The lines below starting at the line containing "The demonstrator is" and ending at the line containing "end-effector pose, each" are to be repeated exactly, with both ends kept and nothing else added.

● **Data shown**:
##############################

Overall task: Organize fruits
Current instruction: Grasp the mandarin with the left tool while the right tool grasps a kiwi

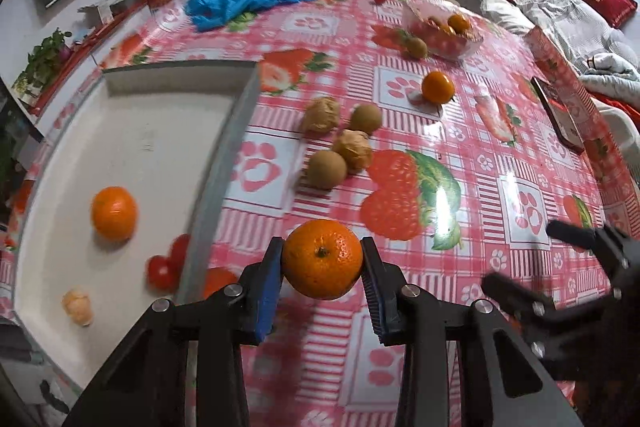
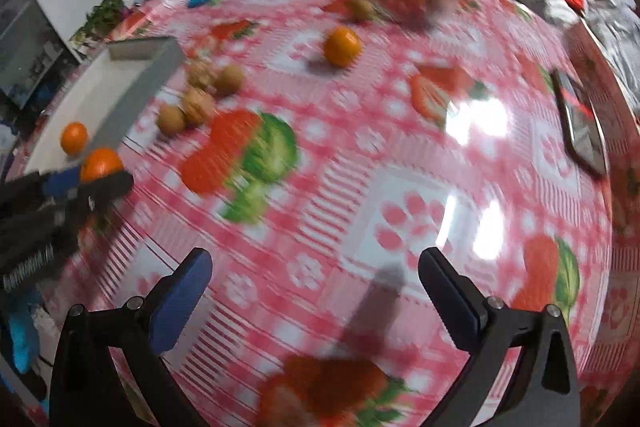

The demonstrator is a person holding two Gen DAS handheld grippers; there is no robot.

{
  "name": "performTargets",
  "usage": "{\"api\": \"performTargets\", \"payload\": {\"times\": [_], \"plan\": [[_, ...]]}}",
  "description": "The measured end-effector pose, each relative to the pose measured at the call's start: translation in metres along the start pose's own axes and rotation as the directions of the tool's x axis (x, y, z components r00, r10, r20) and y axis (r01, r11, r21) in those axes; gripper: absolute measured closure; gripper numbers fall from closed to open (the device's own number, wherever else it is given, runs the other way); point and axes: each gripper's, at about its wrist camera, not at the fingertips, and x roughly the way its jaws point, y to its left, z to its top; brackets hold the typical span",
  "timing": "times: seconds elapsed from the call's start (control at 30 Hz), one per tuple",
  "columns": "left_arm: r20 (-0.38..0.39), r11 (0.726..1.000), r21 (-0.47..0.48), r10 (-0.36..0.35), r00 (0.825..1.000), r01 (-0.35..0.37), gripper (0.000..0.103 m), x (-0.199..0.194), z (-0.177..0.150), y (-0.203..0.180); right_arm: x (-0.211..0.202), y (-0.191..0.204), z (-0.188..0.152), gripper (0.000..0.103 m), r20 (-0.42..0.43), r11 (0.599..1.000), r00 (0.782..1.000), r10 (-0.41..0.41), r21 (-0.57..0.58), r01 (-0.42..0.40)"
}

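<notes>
My left gripper (image 1: 322, 261) is shut on an orange tangerine (image 1: 322, 259), held above the table just right of the white tray's grey rim (image 1: 224, 163). The tray holds another tangerine (image 1: 114, 213), red tomatoes (image 1: 166, 263) and a pale peeled piece (image 1: 77, 307). Kiwis (image 1: 326, 169) and walnuts (image 1: 353, 149) lie in a cluster beyond. One more tangerine (image 1: 438, 87) sits farther back. My right gripper (image 2: 316, 279) is open and empty over the tablecloth; it also shows in the left wrist view (image 1: 520, 259). The left gripper with its tangerine (image 2: 100, 163) shows at the right view's left.
A clear plastic container (image 1: 442, 27) with tangerines and tomatoes stands at the back, a kiwi (image 1: 416, 47) beside it. A blue plastic bag (image 1: 240, 1) lies at the back left. A dark phone (image 1: 560, 115) lies at the right edge. Red boxes line the far side.
</notes>
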Motion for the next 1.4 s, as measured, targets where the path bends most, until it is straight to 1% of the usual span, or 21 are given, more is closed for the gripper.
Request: {"api": "performTargets", "payload": {"times": [0.13,0.2,0.27,0.3,0.37,0.47,0.57,0.73,0.9,1.0,1.03,1.07,1.23,1.4], "plan": [[0.028,1.0,-0.008,0.009,1.0,-0.008,0.064,-0.013,-0.002,0.015,0.008,0.023,0.026,0.001,0.005,0.999,0.999,0.052,-0.011,-0.052],[0.035,1.0,-0.017,0.016,0.999,-0.016,0.064,-0.018,-0.003,0.024,0.014,0.034,0.038,0.006,0.014,0.998,0.998,0.062,-0.014,-0.062],[0.044,0.999,-0.025,0.027,0.999,-0.026,0.064,-0.022,-0.006,0.034,0.022,0.042,0.048,0.013,0.006,0.996,0.996,0.083,-0.006,-0.083],[0.048,0.999,-0.029,0.036,0.998,-0.035,0.064,-0.024,-0.007,0.039,0.026,0.047,0.053,0.014,0.001,0.995,0.995,0.096,-0.003,-0.096],[0.053,0.998,-0.038,0.048,0.997,-0.046,0.064,-0.027,-0.008,0.049,0.033,0.057,0.058,0.022,-0.011,0.994,0.994,0.109,-0.011,-0.109],[0.058,0.997,-0.058,0.055,0.997,-0.052,0.064,-0.029,-0.01,0.062,0.043,0.075,0.06,0.03,-0.039,0.991,0.991,0.131,-0.029,-0.132],[0.063,0.996,-0.069,0.064,0.996,-0.06,0.064,-0.031,-0.012,0.071,0.05,0.087,0.061,0.036,-0.046,0.989,0.989,0.14,-0.039,-0.142],[0.063,0.995,-0.083,0.068,0.996,-0.063,0.064,-0.031,-0.014,0.08,0.054,0.096,0.068,0.037,-0.023,0.991,0.991,0.129,-0.035,-0.129],[0.063,0.994,-0.084,0.074,0.995,-0.069,0.064,-0.031,-0.017,0.083,0.059,0.106,0.076,0.044,-0.023,0.992,0.992,0.123,-0.038,-0.123],[0.063,0.994,-0.084,0.078,0.995,-0.072,0.064,-0.031,-0.017,0.085,0.059,0.112,0.075,0.057,-0.017,0.993,0.995,0.102,-0.061,-0.103],[0.063,0.994,-0.085,0.078,0.995,-0.073,0.064,-0.031,-0.018,0.086,0.059,0.114,0.075,0.068,-0.014,0.993,0.995,0.098,-0.067,-0.099],[0.064,0.993,-0.087,0.08,0.995,-0.074,0.064,-0.032,-0.018,0.087,0.059,0.115,0.075,0.073,-0.012,0.992,0.995,0.101,-0.071,-0.101],[0.064,0.992,-0.096,0.085,0.994,-0.079,0.064,-0.032,-0.018,0.093,0.052,0.111,0.074,0.073,-0.003,0.991,0.993,0.118,-0.06,-0.118],[0.068,0.992,-0.101,0.084,0.994,-0.077,0.064,-0.032,-0.017,0.097,0.031,0.11,0.075,0.073,0.029,0.986,0.988,0.153,-0.07,-0.151]]}}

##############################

● **Result of the exercise**:
The demonstrator is a person holding two Gen DAS handheld grippers; there is no robot.

{
  "name": "performTargets",
  "usage": "{\"api\": \"performTargets\", \"payload\": {\"times\": [_], \"plan\": [[_, ...]]}}",
  "description": "The measured end-effector pose, each relative to the pose measured at the call's start: translation in metres along the start pose's own axes and rotation as the directions of the tool's x axis (x, y, z components r00, r10, r20) and y axis (r01, r11, r21) in those axes; gripper: absolute measured closure; gripper numbers fall from closed to open (the device's own number, wherever else it is given, runs the other way); point and axes: each gripper's, at about its wrist camera, not at the fingertips, and x roughly the way its jaws point, y to its left, z to its top; brackets hold the typical span",

The exercise asks for nothing more.